◆ Task ◆
Read the listing below and copy out every line that holds "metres".

◆ Data extract ◆

------------

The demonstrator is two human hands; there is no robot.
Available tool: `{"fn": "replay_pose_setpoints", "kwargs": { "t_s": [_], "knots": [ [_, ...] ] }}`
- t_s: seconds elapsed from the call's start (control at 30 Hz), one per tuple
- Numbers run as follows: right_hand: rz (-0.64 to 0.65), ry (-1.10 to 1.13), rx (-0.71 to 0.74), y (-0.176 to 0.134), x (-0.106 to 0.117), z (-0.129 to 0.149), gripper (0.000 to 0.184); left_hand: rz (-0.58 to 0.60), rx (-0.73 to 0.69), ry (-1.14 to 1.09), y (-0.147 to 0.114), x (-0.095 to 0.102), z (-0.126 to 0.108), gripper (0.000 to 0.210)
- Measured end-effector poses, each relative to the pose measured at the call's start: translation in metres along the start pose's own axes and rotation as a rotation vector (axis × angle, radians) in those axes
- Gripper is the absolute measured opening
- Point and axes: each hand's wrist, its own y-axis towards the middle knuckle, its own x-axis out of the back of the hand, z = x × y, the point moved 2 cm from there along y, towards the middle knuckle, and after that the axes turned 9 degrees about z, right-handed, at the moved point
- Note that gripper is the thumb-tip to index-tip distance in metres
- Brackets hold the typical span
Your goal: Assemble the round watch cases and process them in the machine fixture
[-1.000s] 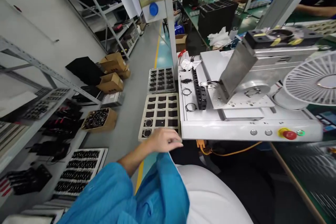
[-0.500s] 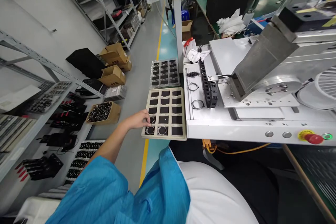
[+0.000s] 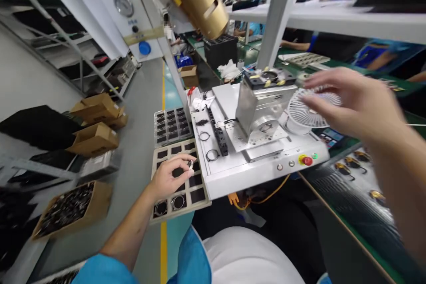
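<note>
Pinched between the thumb and fingers of my left hand (image 3: 169, 176) is a small metal ring (image 3: 191, 165), seen nearly edge-on. That hand is above a cream tray (image 3: 197, 207) with dark square compartments. Two round metal rings, one of them a watch-case-like ring (image 3: 179, 203), lie in the tray's nearest row. My right hand (image 3: 353, 97) is raised in front of a white fan (image 3: 297, 117), slightly blurred, its thumb apart from the fingers and nothing visible between them. Left of the fan stands a metal block with a black fixture (image 3: 269, 78) on top.
Two loose rings, including a thin ring (image 3: 212, 155), lie on the white machine bed (image 3: 229, 177). A red emergency button (image 3: 306, 160) is on its front. A gold cylinder (image 3: 203, 4) hangs above. Behind the cream tray is a clear tray (image 3: 171, 125). Other people work farther back.
My left hand has risen from the tray with a metal ring in its fingers. My right hand has come into view on the right. The view has turned up and rightward.
</note>
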Motion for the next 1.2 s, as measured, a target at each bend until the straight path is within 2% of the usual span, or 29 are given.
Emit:
{"fn": "replay_pose_setpoints", "kwargs": {
  "t_s": [0.07,0.17,0.27,0.37,0.47,0.57,0.63,0.73,0.87,0.93,1.03,1.13,1.2],
  "knots": [
    [0.053,0.015,0.013,0.037,-0.003,0.005,0.023,-0.051,-0.062,0.020,0.017,0.005,-0.016,0.018],
    [0.263,0.164,-0.034,0.088,-0.015,0.000,0.024,-0.135,-0.164,0.017,0.041,0.019,-0.038,0.012],
    [0.366,0.329,-0.037,0.113,-0.018,-0.008,0.023,-0.224,-0.272,0.044,0.076,0.033,-0.062,0.014],
    [0.324,0.399,-0.005,0.114,-0.016,-0.010,0.026,-0.292,-0.348,0.112,0.131,0.041,-0.090,0.025],
    [0.127,0.483,-0.036,0.102,-0.014,-0.008,0.035,-0.283,-0.344,0.157,0.198,0.038,-0.119,0.033],
    [-0.058,0.610,-0.085,0.076,-0.010,-0.004,0.041,-0.170,-0.265,0.273,0.257,0.026,-0.143,0.041],
    [-0.127,0.658,-0.119,0.048,-0.003,0.000,0.040,-0.101,-0.204,0.359,0.279,0.019,-0.154,0.045],
    [-0.173,0.679,-0.217,-0.009,0.009,0.004,0.036,-0.021,-0.225,0.393,0.283,0.015,-0.163,0.050],
    [-0.157,0.692,-0.484,-0.099,0.009,0.000,0.037,0.127,-0.322,0.378,0.264,0.019,-0.158,0.041],
    [-0.118,0.742,-0.623,-0.141,-0.005,-0.009,0.041,0.168,-0.342,0.416,0.255,0.018,-0.149,0.042],
    [-0.085,0.819,-0.812,-0.192,-0.038,-0.026,0.052,0.129,-0.358,0.483,0.249,0.011,-0.137,0.068],
    [-0.029,0.829,-0.933,-0.222,-0.074,-0.044,0.072,0.100,-0.357,0.532,0.249,0.004,-0.133,0.081],
    [0.062,0.738,-0.959,-0.229,-0.094,-0.052,0.088,0.102,-0.363,0.549,0.250,0.002,-0.133,0.085]
  ]
}}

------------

◆ Answer to the exercise ◆
- Measured end-effector poses, each relative to the pose measured at the call's start: translation in metres along the start pose's own axes and rotation as a rotation vector (axis × angle, radians) in those axes
- Note that gripper is the thumb-tip to index-tip distance in metres

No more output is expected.